Thank you

With Joel and Chris safely despatched back to England we scrubbed the boat and lovely Zoe picked up and delivered 3 loads of washing.
Not knowing if we’d be back in Poros this year, we collected the dog box from our friendly taverna’s storeroom and set off early for Loutra on Kythnos. The plan was to pay a visit to a friend of a friend on Paros.
Frisking down the Eastern coast of Kythnos it became clear that many other boats had the same idea…Loutra was full. By now Jonathan on his beefy Jeanneau had caught us up and we all decided to sneak into a well protected anchorage further down the coast. Great…as the daylight blew out we fastened a shore line and swam off the heat.
Supper together was a raucous affair…mainly due to a couple of enthusiastic American brothers, just starting their Autumn Mile-building adventure.

pom Naoussa beckoned and after an early farewell to Jonathon we jaunted past Serifos and Sifnos and happily anchored in the bay where Kezzie could swim ashore….that was before the wind blew up. Our lovely new friend Barbara drove over to see us but we remained ashore as the rapidly changing wind complicated the trip back to Rope Sole. This now necessitated a knee deep wade plus enthusiastic bellyflop into the dinghy and that was before the actual journey!
The steadily increasing blow gave us a fairground day and night…Simon finding it more fun than me…the new anchor we’d invested in just before leaving Lymington, held wonderfully and in spite of the eerie absence of any moonlight our confidence held too. An armada of sheltering boats disappeared throughout the next morning and we enjoyed a peaceful afternoon of swimming and planning our next move.
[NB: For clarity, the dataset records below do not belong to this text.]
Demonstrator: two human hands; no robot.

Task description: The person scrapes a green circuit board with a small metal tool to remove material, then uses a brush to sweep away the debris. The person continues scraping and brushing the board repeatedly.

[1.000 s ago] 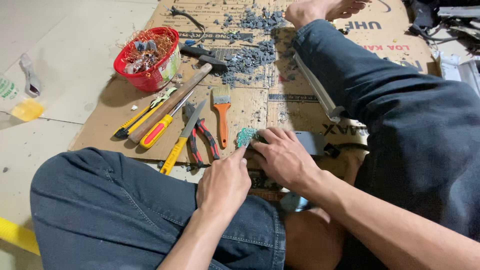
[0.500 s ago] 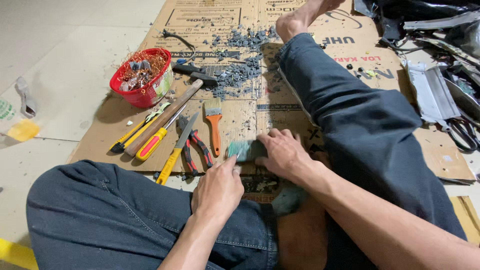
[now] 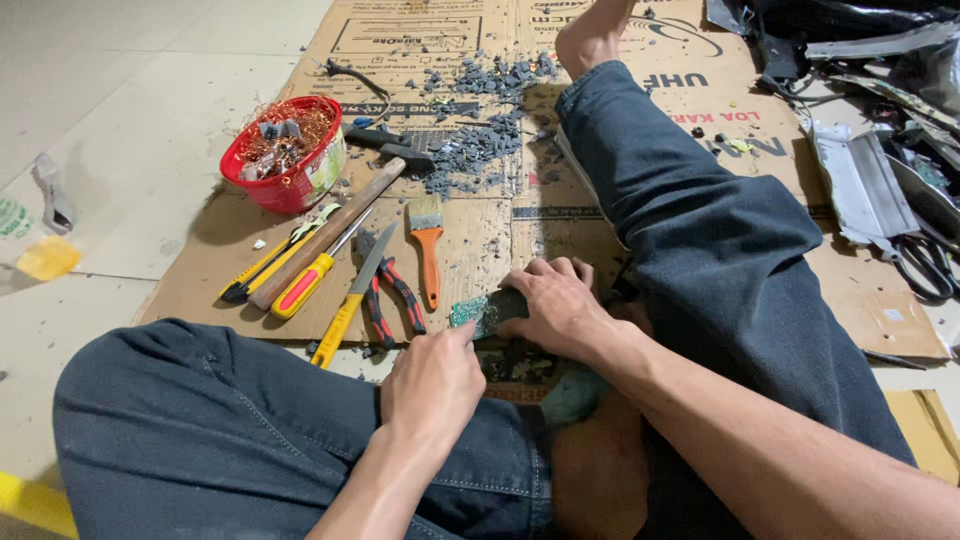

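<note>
A: Pale tiled floor (image 3: 130, 120), with flattened brown cardboard (image 3: 560, 235) spread over it, probably to catch the grey debris (image 3: 470, 150) lying well beyond the hands.

B: And the hands themselves?

A: The right hand (image 3: 560, 305) presses flat over a small green circuit board (image 3: 472, 312), seemingly pinning it to the cardboard. The left hand (image 3: 435, 380) is pinched at the board's near edge; whether it holds a tool, I cannot tell.

B: The tools?

A: Just beyond the left hand, within reach: an orange-handled paintbrush (image 3: 428, 245), red-handled pliers (image 3: 385, 290), a yellow-handled screwdriver (image 3: 310, 280), a wooden-handled hammer (image 3: 340, 225). Farther off, a red plastic basket of copper wire (image 3: 285, 155).
</note>
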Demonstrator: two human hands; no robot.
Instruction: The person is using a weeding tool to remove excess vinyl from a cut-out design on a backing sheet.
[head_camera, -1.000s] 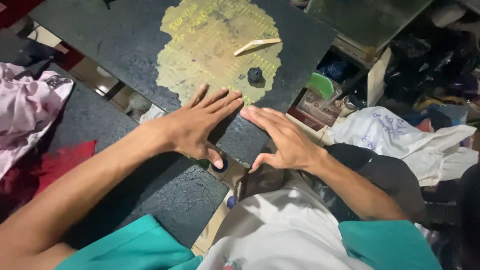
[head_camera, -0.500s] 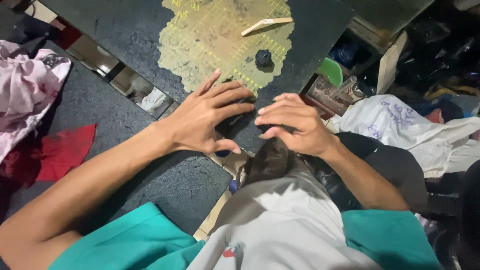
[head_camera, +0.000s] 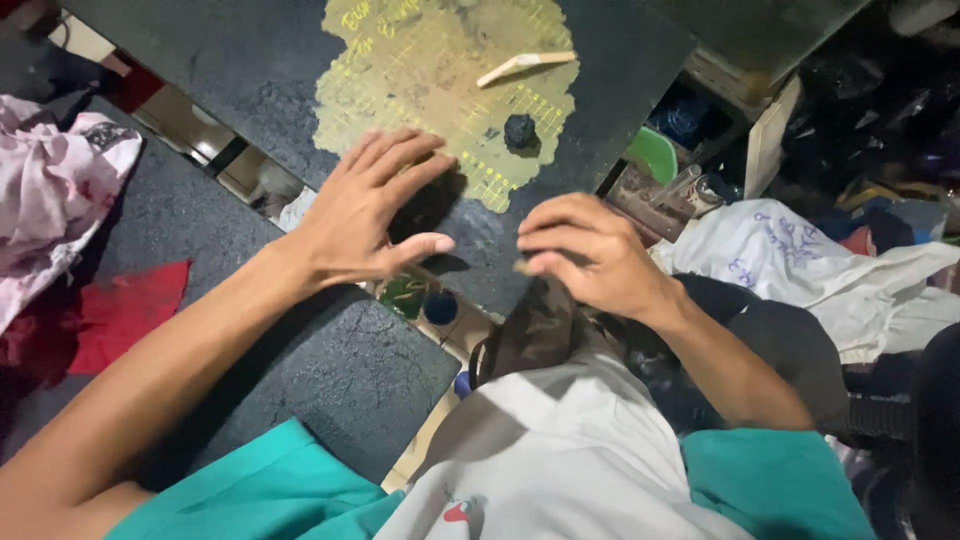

Another, bigger blow was forecast.
The nearest harbour to Barbara …and the only real option other than Naoussa Marina (given that we wanted to stay on Paros) is Piso Livadi so we decided to move South. We had a great sail down the lovely coastland and arrived to a ‘welcome committee’ of gusts blowing us off the quay.
The customary mooring angel ( Dutch) appeared from nowhere and after laying all 80m of our chain, Sporty Simon donned flippers and retrieved a well spotted lazyline from the sea bed. Now we felt more secure, though it is always a strange feeling, waiting to see what the wind will do next.
Throughout the next few days we experienced relentless northerlies in the upper twenties with gusts of thirty plus. Trawlers took refuge inside the harbour and made use of the time by refitting new hawsers; smaller fishing boats came alongside the quay and their North African crews sat around low tables, mending their nets and smoking exotically scented substances.
One blustering gustering morning a couple of shortish masts appeared over the breakwater, swaying and rolling in the confused sea. A 9m catamaran scrambled into the harbour and we helped them alongside the wall. Poor things had set out from Naoussa for Naxos but the big seas and squalls off the headland had whipped the sail round the forestay which then ripped away from the deck, taking half the pulpit with it. Considering its age of 50 + years the damage could have been much worse.
Over the following days we had meals on each others boats and David and Ellen proved to be eccentrically entertaining and endearingly genuine. Their fondness for 1960’s on-board clutter included a hairy Womble, Singer sewing machine and surface mounted electrical sockets.
Lots of memorable moments on Paros including: a visit from Pyllis and Yannis. This determinedly non- English speaking new friend ( in spite of being married to an American for 40 years) delightedly stood at the wheel whilst re-living boaty memories with his much missed brother, trusting the boat to her warps while we joined new friends for a Sunday worship service in Barbara’s home, finding a bakery with seats for outside coffee on a bleak main road…where Belgian Peter suddenly appeared on his motor bike,
chatting to opinionated Bud from San Fransisco, loving his honesty and hugging his partner Jan. And then on the last morning we heard a shout! ‘Hey, Rope Sole.’ A Dutch guy, calling, ‘ I don’t know why I’ve come…I just knew I had to.’
Two weeks of blessings, prayers and long walks, a lot of fear fighting ( me wondering if the wind would ever die down and we’d get back to Poros) and not forgetting the first night invitation to onboard drinks with a great bunch of Aussies, one of whom has a friend in Boldre.
Now we are anchored in a little bay near Khilada with just three nights before I fly back with Kezzie. It is October 15 and I have just had a swim. The smokey pink dusk is dawdling over the mountains and this sleepy village will soon smell of supper.
Simon is spending a couple of weeks putting Rope Sole right for the winter then we’ll be back in our own Milford home for a while.
It’s lovely that you have followed our travels….thank you!